■ About this task ■
Give the data again exactly as it is written.

(Data excerpts)
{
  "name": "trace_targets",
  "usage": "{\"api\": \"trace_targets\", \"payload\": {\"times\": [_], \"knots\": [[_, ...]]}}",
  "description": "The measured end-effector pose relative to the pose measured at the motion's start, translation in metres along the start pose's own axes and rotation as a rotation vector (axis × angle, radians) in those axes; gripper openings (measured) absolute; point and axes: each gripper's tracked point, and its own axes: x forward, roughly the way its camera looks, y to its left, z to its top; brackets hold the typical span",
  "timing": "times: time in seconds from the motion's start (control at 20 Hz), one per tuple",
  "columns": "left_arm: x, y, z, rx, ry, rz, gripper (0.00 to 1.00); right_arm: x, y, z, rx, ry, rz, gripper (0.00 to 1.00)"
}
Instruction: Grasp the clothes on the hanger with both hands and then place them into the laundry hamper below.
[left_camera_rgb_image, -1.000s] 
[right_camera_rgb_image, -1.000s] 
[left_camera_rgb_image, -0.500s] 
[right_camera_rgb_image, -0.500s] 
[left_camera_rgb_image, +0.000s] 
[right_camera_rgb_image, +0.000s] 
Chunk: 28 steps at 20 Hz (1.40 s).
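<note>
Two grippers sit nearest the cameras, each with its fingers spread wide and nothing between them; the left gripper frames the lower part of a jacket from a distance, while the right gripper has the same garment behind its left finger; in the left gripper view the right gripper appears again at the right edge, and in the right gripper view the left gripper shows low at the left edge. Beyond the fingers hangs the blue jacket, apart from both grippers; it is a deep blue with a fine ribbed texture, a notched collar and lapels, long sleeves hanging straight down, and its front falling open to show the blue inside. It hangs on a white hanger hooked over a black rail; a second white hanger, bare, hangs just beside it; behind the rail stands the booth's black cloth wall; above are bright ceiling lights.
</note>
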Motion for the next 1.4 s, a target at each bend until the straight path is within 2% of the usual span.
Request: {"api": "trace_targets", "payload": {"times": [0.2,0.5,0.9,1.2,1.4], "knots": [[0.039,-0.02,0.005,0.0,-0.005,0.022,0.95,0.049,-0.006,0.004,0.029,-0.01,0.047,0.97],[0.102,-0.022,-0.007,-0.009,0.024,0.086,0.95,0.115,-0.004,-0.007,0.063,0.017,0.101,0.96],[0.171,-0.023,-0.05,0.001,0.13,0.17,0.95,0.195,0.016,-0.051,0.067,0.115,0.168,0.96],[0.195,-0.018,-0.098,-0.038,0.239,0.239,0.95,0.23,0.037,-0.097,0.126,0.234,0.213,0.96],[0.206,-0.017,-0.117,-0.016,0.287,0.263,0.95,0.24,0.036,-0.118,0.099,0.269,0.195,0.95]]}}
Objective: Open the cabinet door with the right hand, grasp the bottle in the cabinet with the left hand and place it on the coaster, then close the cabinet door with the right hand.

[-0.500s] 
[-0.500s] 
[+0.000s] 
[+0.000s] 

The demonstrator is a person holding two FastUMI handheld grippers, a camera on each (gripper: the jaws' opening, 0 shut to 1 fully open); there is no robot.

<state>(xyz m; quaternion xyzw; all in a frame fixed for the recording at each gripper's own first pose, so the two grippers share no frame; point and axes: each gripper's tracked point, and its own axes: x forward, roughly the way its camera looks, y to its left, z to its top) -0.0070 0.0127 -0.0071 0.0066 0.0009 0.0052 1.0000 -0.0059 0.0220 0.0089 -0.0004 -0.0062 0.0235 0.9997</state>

■ Completed task ■
{
  "name": "trace_targets",
  "usage": "{\"api\": \"trace_targets\", \"payload\": {\"times\": [_], \"knots\": [[_, ...]]}}",
  "description": "The measured end-effector pose relative to the pose measured at the motion's start, translation in metres along the start pose's own axes and rotation as a rotation vector (axis × angle, radians) in those axes; gripper openings (measured) absolute; point and axes: each gripper's tracked point, and its own axes: x forward, roughly the way its camera looks, y to its left, z to its top; brackets hold the typical span",
  "timing": "times: time in seconds from the motion's start (control at 20 Hz), one per tuple",
  "columns": "left_arm: x, y, z, rx, ry, rz, gripper (0.00 to 1.00); right_arm: x, y, z, rx, ry, rz, gripper (0.00 to 1.00)"
}
Instruction: Grasp the clothes on the hanger with both hands and then place them into the laundry hamper below.
[left_camera_rgb_image, -1.000s] 
[right_camera_rgb_image, -1.000s] 
[left_camera_rgb_image, -0.500s] 
[right_camera_rgb_image, -0.500s] 
[left_camera_rgb_image, +0.000s] 
[right_camera_rgb_image, +0.000s] 
Chunk: 28 steps at 20 Hz (1.40 s).
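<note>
Two grippers sit nearest the cameras, each with its fingers spread wide and nothing between them; the left gripper frames the lower part of a jacket from a distance, while the right gripper has the same garment behind its left finger; in the left gripper view the right gripper appears again at the right edge, and in the right gripper view the left gripper shows low at the left edge. Beyond the fingers hangs the blue jacket, apart from both grippers; it is a deep blue with a fine ribbed texture, a notched collar and lapels, long sleeves hanging straight down, and its front falling open to show the blue inside. It hangs on a white hanger hooked over a black rail; a second white hanger, bare, hangs just beside it; behind the rail stands the booth's black cloth wall; above are bright ceiling lights.
</note>
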Motion for the next 1.4 s, a target at each bend until the straight path is within 2% of the usual span.
Request: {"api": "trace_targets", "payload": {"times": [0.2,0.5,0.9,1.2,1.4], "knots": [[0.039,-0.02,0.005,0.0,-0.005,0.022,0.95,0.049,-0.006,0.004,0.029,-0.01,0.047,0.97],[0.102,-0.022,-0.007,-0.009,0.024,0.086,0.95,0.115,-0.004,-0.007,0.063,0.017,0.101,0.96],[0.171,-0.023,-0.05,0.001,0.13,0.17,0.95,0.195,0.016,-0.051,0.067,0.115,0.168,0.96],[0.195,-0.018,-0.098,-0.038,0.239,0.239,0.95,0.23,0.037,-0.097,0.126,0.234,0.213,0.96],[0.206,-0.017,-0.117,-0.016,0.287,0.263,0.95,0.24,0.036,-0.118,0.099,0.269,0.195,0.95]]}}
Objective: Open the cabinet door with the right hand, grasp the bottle in the cabinet with the left hand and place it on the coaster, then close the cabinet door with the right hand.

[-0.500s] 
[-0.500s] 
[+0.000s] 
[+0.000s] 

The demonstrator is a person holding two FastUMI handheld grippers, a camera on each (gripper: the jaws' opening, 0 shut to 1 fully open); there is no robot.

<state>(xyz m; quaternion xyzw; all in a frame fixed for the recording at each gripper's own first pose, so the two grippers share no frame; point and axes: each gripper's tracked point, and its own axes: x forward, roughly the way its camera looks, y to its left, z to its top) -0.0070 0.0127 -0.0071 0.0066 0.0009 0.0052 1.0000 -0.0059 0.0220 0.0089 -0.0004 -0.0062 0.0235 0.9997</state>

Nothing remains to be done, and the exercise is complete.